In der Pause macht mich meine Sitznachbarin darauf aufmerksam, dass wir uns umsetzen müssen. Es gehe nachher im Doppelchor weiter. Wieder grosse Fragezeichen in meinem Kopf. Meine Chorerfahrung setzte sich bis anhin aus bisher knapp 20 Jahren Mitgliedschaft in kleinen Dorfchören zusammen. Maximal 25 Sänger. Manchmal sogar nur um die 15. Da waren Werke mit Doppelchor, wie in Bachs H-Moll-Messe vorkommend, nie ein Thema.

So schlängle ich mich irgendwie durch die Probe hindurch, an deren Ende ich ziemlich fix und fertig in meinem Stuhl sitze. Ich bin überzeugt: Das wird nichts! So viele Noten, so schnell! Das lerne ich nie. Und Konzerttermin ist auch schon in ein paar Monaten…

Doch bevor ich meine Zweifel äussern kann, werde ich von der Energie meiner rechts sitzenden Nachbarin regelrecht überschwemmt: „Du kommst aber wieder? Gell?“ Irritiert richte ich meine Aufmerksamkeit auf meine linke Sitznachbarin: „Klar doch! Du MUSST wiederkommen!“ Mit sowas hatte ich nicht gerechnet. Die wohlwollende Ausstrahlung der beiden schmelzt meine Zweifel wie ein Glace in der Sonne weg. Mein Herz sagte dazumal: ja, zu diesem Chor möchtest du gehören! Der Verstand wusste aber auch, dass dies viel Arbeit bedeutet. Mein Leben lang musste ich nie ein Vorsingen bestehen. Nur schon dies bereitete mir einige schweisstreibende Stunden, begleitet von Gesangsunterricht und vielen Überlegungen, was für ein Stück ich für das Vorsingen vorbereiten sollte? Parallel dazu lief die Übungs-CD für Bachs Messe in Dauerschleife im Auto.

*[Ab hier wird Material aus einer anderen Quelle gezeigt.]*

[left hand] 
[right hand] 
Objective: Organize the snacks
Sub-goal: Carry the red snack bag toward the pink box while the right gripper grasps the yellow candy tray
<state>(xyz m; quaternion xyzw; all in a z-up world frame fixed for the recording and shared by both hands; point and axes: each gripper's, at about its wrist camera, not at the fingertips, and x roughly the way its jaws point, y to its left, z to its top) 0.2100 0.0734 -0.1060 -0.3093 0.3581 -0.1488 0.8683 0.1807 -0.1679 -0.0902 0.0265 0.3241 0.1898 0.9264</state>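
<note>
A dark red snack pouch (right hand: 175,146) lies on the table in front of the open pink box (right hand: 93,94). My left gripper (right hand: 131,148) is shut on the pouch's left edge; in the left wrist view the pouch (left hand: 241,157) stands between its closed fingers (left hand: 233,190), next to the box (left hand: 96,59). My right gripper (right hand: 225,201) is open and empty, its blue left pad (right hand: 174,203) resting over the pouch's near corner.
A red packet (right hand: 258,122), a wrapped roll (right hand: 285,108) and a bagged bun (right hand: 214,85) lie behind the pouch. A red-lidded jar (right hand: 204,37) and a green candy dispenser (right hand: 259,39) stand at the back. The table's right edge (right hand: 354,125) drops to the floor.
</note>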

Nach zwei Vorsingen beim Dirigenten Johannes Meister wurde ich dann tatsächlich aufgenommen! Und nach einem weiteren Vorsingen in der Gruppe stand ich sogar bereits wenige Monate später mit dem Chor auf der Bühne und sang Bachs H-Moll-Messe mit.

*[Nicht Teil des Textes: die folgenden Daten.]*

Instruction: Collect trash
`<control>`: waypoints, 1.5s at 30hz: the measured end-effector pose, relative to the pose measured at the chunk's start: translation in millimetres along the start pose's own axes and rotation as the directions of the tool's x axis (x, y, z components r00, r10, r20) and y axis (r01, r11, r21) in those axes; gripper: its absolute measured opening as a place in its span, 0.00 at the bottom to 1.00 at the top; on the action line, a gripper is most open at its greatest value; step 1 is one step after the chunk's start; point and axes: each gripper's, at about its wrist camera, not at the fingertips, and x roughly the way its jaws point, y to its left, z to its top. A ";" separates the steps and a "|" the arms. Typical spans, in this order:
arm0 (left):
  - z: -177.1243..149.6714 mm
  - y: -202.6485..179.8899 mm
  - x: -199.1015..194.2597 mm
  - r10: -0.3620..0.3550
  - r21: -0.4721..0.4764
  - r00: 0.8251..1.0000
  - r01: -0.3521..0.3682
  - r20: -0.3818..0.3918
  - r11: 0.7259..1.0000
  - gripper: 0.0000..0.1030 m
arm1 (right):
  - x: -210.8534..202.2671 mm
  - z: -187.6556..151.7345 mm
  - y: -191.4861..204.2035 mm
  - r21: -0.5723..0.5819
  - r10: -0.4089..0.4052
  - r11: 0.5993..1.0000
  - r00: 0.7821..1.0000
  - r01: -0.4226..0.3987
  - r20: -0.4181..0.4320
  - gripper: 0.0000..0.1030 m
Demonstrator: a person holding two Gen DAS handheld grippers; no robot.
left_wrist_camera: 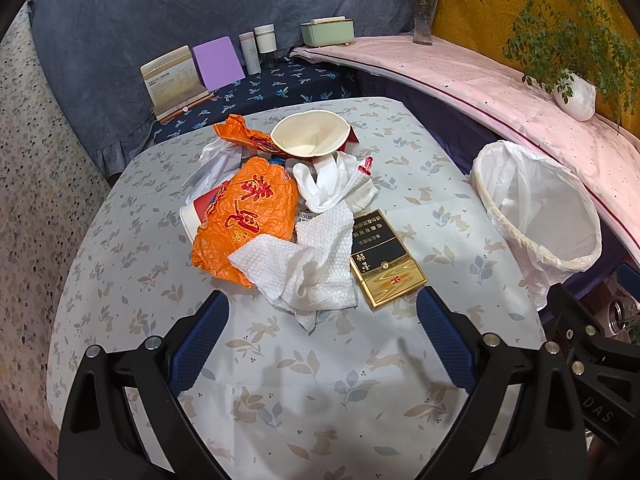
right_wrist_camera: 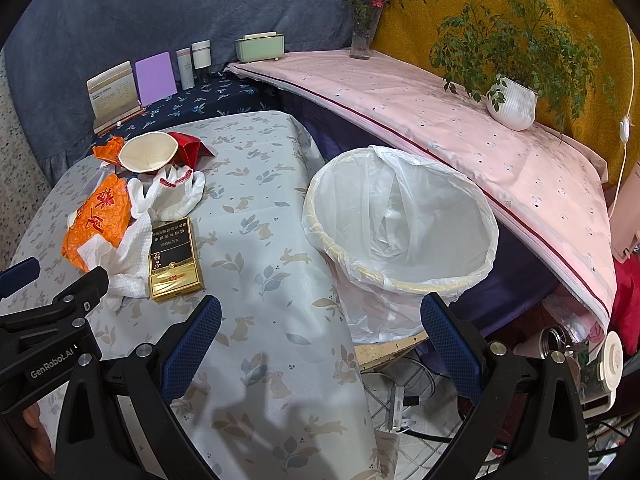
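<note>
A pile of trash lies on the floral tablecloth (left_wrist_camera: 280, 380): a crumpled white paper towel (left_wrist_camera: 308, 268), an orange plastic bag (left_wrist_camera: 248, 216), a gold and black cigarette box (left_wrist_camera: 384, 260), white gloves (left_wrist_camera: 340, 184) and a squashed paper cup (left_wrist_camera: 308, 134). My left gripper (left_wrist_camera: 322, 308) is open, just short of the paper towel. The bin with a white liner (right_wrist_camera: 400, 224) stands at the table's right edge. My right gripper (right_wrist_camera: 320, 320) is open and empty, near the bin. The box (right_wrist_camera: 174, 260) and towel (right_wrist_camera: 128, 264) show at its left.
A pink-covered shelf (right_wrist_camera: 460, 120) runs behind the bin with a potted plant (right_wrist_camera: 514, 102), a flower vase (right_wrist_camera: 364, 36) and a green box (right_wrist_camera: 260, 46). Bottles (left_wrist_camera: 258, 46) and cards (left_wrist_camera: 218, 62) stand at the back. Clutter lies on the floor at the right (right_wrist_camera: 560, 352).
</note>
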 end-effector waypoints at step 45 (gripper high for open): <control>19.7 98.6 67.6 -0.018 -0.105 1.000 0.016 -0.020 0.994 0.90 | 49.3 26.6 64.6 -0.017 0.084 0.996 0.996 -0.084 -0.039 0.93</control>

Heute, 5 Jahre später, weiss ich, wie ich grosse Werke und kleine, feine Lieder neben den Proben einzuüben habe und die Koloraturen? Dank Händels Messiah machen sie richtig Spass zu singen. Weiters durfte ich schon weihnachtliche Stimmung im KKL verbreiten, gefühlvolle Requiems einüben, mit der Brass Band Rickenbach in die Welt der Musicals eintauchen und vogelzwitschernd Verbundenheit zeigen mit dem katalanischen Coral Càrmina aus Barcelona.

Und zur Verbundenheit: Ich schreibe diese Zeilen nach der Rückkehr aus einem gemeinsamen Wanderurlaub mit Daniela. Uns verbindet, dass wir im selben Monat im Chor Audite Nova aufgenommen wurden. Neben ihr sind auch noch weitere sehr liebe Menschen in mein Leben gekommen, die neben dem Chor auch meine Freizeit bereichern. Somit habe ich nicht nur einen neuen Chor, sondern auch neue Freunde gefunden.